Nihayet cumartesi sabahı gelmişti
… ve ben 7’de gözlerimi açmıştım. Buz gibi bir banyo yaptım. Annemle kahvaltı yaparken televizyonda açık kanaldaki magazin haberlerini izledim. Anneme bugün üniversiteden arkadaşlarla dışarıda olacağımı söyledim. “Tamam güzelim, lütfen Bağdat Caddesi’nde görüş arkadaşlarınla, biliyorsun uzakta olmanı istemiyorum.” dedi. “Tabii anneciğim, ben de başka yerlere gitmeyi pek sevmiyorum zaten, biliyorsun.” dedim içimden acaba nereye gideceğiz diye düşünürken.

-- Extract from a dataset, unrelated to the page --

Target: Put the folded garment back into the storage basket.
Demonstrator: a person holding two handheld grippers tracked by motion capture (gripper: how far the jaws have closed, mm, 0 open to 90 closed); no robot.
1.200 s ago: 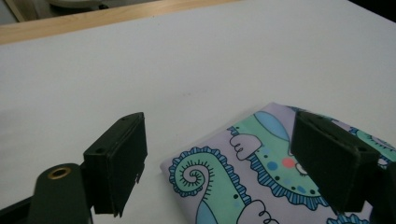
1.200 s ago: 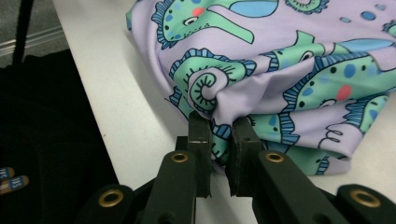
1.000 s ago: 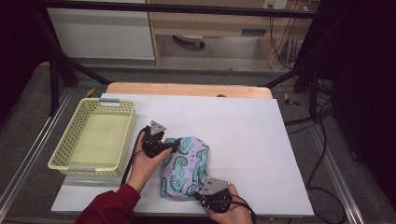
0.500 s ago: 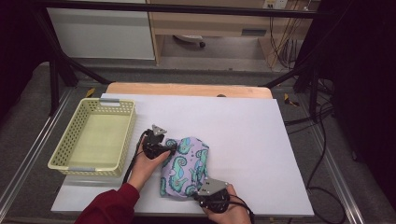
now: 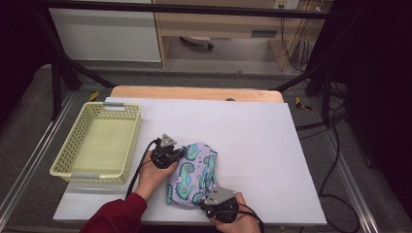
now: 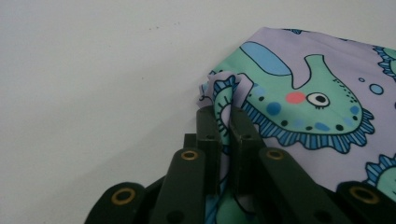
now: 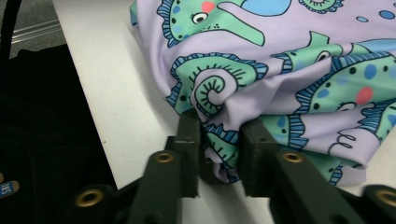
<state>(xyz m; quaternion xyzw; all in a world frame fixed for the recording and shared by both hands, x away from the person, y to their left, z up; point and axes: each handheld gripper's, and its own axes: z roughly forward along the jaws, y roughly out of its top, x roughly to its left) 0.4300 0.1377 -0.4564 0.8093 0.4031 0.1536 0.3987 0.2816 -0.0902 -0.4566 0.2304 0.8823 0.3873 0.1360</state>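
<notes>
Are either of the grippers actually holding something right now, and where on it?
Both hold the seahorse-print cloth. The left gripper pinches a fold at its far-left edge; the right gripper has a bunched fold at its near edge between its jaws.

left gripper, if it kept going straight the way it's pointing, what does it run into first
The left gripper is already shut on a fold of the seahorse-print cloth, so pushing on would likely just bunch more of that cloth ahead of it; how thick the fold is I cannot tell.

Overhead looks down; tongs views close; shared: cloth [image 5: 194, 174].
</notes>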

Her gün giydiğim kot pantolonumu ve anneannemin son yılbaşında hediye ettiği mavi kazağımı giydim. On bir buçukta hazır ve sabırsız bir şekilde yatağımın üzerinde bekliyordum. Ya gelmezse? Ah nasıl inandım? Bu oyunun bir parçası. Akşama kadar burada bekleyeceğim. Anneme çaktırmadan çıkar, dolaşır dönerim. Evde değil ama belki deniz kenarında ağlarım. Düşünceler uçuşur, dakikalar yavaş yavaş geçiyordu ki 11.50’de telefonuma mesaj geldi. “Selam Açelya. Evinin sokağındayım.” Geldi işte! Hiçbir şey düşünmeden annemi öptüm ve uçarak aşağıya indim. Biraz ileride beklediğini gördüm, el salladım. Eminim yanaklarım kıpkırmızıydı. Kapıyı açtım yanına oturdum. Öpmek için yaklaştı. Yanaklarımızdan öptük birbirimizi. O da biraz kızarmıştı.

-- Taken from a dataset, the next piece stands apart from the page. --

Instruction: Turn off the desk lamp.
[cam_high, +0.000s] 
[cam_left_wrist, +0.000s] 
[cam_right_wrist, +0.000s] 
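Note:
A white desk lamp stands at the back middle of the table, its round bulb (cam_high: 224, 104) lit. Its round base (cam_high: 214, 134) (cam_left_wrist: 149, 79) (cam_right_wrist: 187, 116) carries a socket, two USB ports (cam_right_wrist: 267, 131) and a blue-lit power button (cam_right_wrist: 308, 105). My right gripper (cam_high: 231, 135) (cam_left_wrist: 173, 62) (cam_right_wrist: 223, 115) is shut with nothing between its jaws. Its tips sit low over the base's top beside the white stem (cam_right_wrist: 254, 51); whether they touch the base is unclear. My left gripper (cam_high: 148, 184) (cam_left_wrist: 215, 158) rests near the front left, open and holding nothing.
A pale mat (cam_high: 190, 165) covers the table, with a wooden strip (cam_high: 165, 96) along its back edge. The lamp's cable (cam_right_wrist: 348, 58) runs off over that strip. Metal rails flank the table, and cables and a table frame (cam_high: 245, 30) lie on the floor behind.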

“Nereye gitmek istersin?” dedi bana. “Fark etmez, cadde veya Kadıköy olabilir.” dedim. “Tamam Kadıköy’e gidelim olur mu?” dedi. O gün Bahariye’de bir yerde yemek yedik. Sokaklarda biraz dolaştık. İki arkadaş gibiydik. Belki de benimle sadece arkadaş olmak istiyordur derken Moda’nın ara sokaklarından birinde birdenbire durdu ve “Açelya, benimle çıkar mısın?” dedi. Gözlerini gözlerime dikmiş bakıyordu. Gözlerimi kaçırmaya, etrafa bakmaya çalıştım. Ellerimi tuttu çekinerek. “Hande’yi tanıyorum ben Barış.” dedim.

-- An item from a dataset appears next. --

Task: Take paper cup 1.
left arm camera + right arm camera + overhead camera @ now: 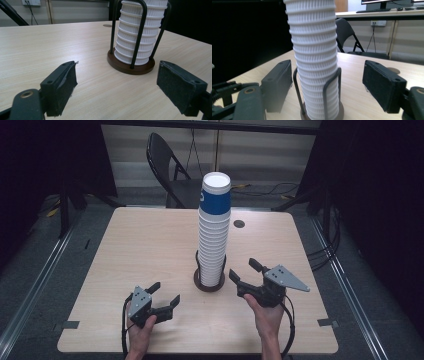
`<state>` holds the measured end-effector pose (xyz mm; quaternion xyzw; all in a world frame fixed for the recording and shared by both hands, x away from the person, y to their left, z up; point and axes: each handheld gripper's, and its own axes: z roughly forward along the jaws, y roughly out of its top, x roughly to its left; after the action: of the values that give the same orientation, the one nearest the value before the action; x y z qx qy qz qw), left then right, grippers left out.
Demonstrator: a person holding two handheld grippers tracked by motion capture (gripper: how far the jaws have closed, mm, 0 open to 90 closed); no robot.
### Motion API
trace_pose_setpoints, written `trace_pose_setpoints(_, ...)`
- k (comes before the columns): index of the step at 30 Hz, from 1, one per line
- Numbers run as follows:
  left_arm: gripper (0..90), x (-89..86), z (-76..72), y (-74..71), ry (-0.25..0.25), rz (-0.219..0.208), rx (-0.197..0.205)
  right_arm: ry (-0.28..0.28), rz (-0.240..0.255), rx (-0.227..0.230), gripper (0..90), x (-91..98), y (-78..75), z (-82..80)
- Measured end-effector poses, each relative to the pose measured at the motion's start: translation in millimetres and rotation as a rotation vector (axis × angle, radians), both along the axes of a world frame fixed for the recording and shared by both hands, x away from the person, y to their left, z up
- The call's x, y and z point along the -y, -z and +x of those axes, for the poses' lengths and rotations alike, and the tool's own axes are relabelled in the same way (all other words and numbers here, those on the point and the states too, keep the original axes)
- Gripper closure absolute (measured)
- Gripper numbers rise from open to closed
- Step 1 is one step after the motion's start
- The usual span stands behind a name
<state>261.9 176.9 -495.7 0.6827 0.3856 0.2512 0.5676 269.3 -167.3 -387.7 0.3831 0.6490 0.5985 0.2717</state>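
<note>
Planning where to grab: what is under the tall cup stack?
The cup stack stands in a wire holder on a round dark base. The bottom cup's underside is hidden by them.

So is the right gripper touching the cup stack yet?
Apart. In the high view, bare table separates the right gripper from the cup stack; its jaws stand open beside the holder's base.

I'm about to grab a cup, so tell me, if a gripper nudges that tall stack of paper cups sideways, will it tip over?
Probably the upper part would lean or spill: the cup stack rises far above the wire holder, which cages only its lowest cups. The brown base looks wide and flat, so the bottom likely stays put. Paper cups seem light and crushable, so squeeze gently.
</note>
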Motion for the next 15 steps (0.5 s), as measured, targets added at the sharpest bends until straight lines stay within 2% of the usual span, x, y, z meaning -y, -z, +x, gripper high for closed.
trace_pose_setpoints(15, 15.7, -0.4, 0.1, -0.1, 0.007, 0.006, 0.003, -0.073, -0.01, 0.069, 21.0, -9.5, -49.4, 10.2)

Durdu çekti ellerini. Yüzü soldu. Yere baktı. Bu bir oyun değildi ama Barış da aynı anda iki kızla sevgili olabilecek biriydi. Öyle olduğunu düşündüm. Öyle değilmiş sonra öğrendim. Ama o an daha fazla konuşmadık ve eve döndük. Ağladım, çok ağladım. Öyle ki bütün hafta sonu odamdan çıkmadan ağladım. Anneannemin kucağına yattığımı hayal ettim. Saçlarımı okşadığını. Uyudum, uyandım.
Gözlerimi açtığımda uçak yolu henüz yarılamıştı
Mina yanımda camdan dışarıyı izliyor. Maskeden sıkılmış çenesinin altına indirmiş. Yanağından öpüyorum kızımı. Gözümden akan yaşları gizlemeye çalışıyorum. O da bana dönmüyor bile. Yeni hayatımıza doğru gidiyoruz. Başımı arkaya yaslıyorum. Hazır mıyım? Değilim. Ne olduysa engel olamadım, şimdi bıraksam? Bırakıyorum. Tekrar dalıyorum uykuya.